From the data below, copy exactly the lines that lie between the one holding "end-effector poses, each" and the one holding "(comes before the", including both, and nothing more.

****************************************

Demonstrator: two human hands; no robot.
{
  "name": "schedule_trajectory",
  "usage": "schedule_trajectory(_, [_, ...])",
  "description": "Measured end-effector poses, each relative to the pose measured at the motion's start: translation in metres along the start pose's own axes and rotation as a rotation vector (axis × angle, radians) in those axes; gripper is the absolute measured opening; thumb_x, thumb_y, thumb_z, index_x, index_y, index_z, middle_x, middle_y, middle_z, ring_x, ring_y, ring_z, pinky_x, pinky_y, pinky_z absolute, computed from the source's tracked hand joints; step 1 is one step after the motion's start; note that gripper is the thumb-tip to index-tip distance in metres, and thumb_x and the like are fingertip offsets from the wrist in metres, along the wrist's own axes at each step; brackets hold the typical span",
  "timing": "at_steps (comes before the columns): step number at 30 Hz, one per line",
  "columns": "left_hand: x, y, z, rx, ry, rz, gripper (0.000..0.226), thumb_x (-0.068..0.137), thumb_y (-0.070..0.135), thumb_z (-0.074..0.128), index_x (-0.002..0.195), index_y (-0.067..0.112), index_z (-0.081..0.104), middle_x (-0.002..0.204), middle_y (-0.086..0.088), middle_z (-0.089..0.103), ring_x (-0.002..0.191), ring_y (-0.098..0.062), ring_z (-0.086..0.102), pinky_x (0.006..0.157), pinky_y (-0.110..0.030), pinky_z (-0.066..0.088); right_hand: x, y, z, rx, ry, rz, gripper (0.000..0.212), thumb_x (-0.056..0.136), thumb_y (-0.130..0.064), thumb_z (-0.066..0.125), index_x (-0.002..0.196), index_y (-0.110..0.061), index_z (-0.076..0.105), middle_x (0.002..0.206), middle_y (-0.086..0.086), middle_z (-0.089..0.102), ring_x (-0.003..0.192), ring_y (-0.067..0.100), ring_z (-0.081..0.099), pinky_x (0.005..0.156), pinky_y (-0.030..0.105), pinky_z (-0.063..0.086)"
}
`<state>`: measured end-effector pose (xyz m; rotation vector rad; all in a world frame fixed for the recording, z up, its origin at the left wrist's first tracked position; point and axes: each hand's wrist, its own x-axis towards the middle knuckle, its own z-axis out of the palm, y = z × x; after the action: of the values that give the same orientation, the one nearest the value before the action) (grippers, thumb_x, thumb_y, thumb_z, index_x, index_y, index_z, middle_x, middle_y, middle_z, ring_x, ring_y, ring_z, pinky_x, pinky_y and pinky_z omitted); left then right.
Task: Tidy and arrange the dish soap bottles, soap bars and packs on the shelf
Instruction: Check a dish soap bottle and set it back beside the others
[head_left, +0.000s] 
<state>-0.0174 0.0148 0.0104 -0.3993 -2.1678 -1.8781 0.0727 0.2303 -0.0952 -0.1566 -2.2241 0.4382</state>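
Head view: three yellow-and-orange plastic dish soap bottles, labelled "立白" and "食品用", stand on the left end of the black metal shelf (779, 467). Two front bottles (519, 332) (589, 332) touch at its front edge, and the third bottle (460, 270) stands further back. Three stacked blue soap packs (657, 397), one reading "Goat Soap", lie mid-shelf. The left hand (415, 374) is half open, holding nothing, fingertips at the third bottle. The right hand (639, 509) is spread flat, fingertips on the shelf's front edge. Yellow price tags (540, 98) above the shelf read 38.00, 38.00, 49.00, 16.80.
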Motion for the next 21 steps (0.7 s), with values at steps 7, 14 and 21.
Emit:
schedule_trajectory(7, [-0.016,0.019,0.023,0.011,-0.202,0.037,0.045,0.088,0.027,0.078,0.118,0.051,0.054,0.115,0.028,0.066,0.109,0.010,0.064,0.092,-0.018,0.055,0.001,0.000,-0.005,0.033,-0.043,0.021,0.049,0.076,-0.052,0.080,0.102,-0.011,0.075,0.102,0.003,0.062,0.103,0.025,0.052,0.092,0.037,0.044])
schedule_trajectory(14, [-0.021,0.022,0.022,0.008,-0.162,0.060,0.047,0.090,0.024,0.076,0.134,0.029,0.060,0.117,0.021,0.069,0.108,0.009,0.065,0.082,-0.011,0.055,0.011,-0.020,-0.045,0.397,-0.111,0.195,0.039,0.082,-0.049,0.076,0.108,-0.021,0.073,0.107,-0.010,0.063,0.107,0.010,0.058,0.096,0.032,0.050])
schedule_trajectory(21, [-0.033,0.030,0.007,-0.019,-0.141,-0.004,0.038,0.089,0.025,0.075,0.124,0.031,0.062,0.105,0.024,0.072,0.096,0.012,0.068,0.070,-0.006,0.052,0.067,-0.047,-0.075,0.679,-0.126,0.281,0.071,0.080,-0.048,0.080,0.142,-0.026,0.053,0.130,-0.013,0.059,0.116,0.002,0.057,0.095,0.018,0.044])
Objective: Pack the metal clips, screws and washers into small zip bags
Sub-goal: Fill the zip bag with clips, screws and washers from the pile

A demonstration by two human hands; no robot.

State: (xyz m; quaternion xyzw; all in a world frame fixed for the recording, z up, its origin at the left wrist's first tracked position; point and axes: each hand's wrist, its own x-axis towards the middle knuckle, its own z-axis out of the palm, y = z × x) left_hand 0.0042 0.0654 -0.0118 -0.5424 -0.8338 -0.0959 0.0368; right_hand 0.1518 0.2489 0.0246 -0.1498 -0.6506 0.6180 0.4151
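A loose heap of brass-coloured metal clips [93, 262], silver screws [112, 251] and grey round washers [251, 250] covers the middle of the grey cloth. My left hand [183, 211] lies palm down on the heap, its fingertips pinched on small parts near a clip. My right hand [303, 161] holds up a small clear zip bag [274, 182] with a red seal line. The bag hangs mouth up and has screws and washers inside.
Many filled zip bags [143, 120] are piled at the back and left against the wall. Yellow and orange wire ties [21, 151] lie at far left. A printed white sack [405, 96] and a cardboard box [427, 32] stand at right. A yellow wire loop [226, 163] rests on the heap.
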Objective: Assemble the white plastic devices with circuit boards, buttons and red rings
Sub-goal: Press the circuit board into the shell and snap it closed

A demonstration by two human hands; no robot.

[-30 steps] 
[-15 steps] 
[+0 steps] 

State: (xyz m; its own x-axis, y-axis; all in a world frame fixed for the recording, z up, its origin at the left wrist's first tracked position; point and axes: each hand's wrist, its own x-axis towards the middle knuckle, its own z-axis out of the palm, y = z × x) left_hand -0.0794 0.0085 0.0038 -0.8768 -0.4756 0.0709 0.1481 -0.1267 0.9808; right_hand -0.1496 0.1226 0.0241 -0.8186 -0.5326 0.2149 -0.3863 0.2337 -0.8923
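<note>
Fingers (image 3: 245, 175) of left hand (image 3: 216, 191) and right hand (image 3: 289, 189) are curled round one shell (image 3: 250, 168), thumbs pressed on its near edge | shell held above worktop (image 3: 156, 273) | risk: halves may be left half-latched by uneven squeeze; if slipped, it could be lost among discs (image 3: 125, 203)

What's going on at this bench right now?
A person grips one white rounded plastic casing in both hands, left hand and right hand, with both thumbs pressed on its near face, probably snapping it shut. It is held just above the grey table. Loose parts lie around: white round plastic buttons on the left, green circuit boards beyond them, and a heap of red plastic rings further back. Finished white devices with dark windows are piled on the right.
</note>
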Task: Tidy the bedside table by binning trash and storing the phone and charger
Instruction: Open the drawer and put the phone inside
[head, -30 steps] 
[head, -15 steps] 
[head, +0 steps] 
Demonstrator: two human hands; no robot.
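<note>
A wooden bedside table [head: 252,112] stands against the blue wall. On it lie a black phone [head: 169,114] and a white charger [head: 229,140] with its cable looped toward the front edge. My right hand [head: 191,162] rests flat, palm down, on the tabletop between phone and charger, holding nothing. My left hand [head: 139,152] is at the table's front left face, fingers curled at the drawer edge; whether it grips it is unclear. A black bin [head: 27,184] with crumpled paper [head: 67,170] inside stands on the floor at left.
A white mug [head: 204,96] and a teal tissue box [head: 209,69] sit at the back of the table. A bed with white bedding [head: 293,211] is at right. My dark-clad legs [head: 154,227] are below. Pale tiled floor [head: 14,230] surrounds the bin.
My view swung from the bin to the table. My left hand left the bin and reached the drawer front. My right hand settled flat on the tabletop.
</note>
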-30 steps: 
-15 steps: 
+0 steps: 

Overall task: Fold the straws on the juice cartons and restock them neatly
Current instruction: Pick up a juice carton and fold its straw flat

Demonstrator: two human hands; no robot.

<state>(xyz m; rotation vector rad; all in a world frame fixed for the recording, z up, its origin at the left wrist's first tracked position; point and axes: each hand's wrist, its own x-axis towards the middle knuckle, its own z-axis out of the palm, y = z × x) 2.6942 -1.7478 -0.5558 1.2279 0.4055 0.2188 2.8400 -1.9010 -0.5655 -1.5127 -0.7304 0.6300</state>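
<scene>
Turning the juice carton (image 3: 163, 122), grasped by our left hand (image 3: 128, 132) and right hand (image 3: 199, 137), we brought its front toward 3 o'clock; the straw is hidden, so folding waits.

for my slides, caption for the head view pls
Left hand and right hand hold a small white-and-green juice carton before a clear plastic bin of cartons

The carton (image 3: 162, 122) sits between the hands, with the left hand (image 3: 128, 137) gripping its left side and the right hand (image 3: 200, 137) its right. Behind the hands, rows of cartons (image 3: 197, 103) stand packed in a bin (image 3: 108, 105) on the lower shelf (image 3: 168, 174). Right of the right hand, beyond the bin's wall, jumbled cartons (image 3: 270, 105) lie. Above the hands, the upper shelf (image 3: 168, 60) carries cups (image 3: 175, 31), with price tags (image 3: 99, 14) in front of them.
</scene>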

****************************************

_TASK SOLUTION_.
  "description": "Measured end-effector poses, each relative to the pose measured at the motion's start: translation in metres along the start pose's own axes and rotation as a rotation vector (axis × angle, radians) in those axes; gripper is the absolute measured opening; thumb_x, thumb_y, thumb_z, index_x, index_y, index_z, middle_x, middle_y, middle_z, ring_x, ring_y, ring_z, pinky_x, pinky_y, pinky_z absolute, computed from the source's tracked hand joints; step 1 is one step after the motion's start; note that gripper is the thumb-tip to index-tip distance in metres, and thumb_x and the like are fingertip offsets from the wrist in metres, along the wrist's own axes at each step; brackets hold the typical span",
  "timing": "at_steps (comes before the columns): step number at 30 Hz, one per line",

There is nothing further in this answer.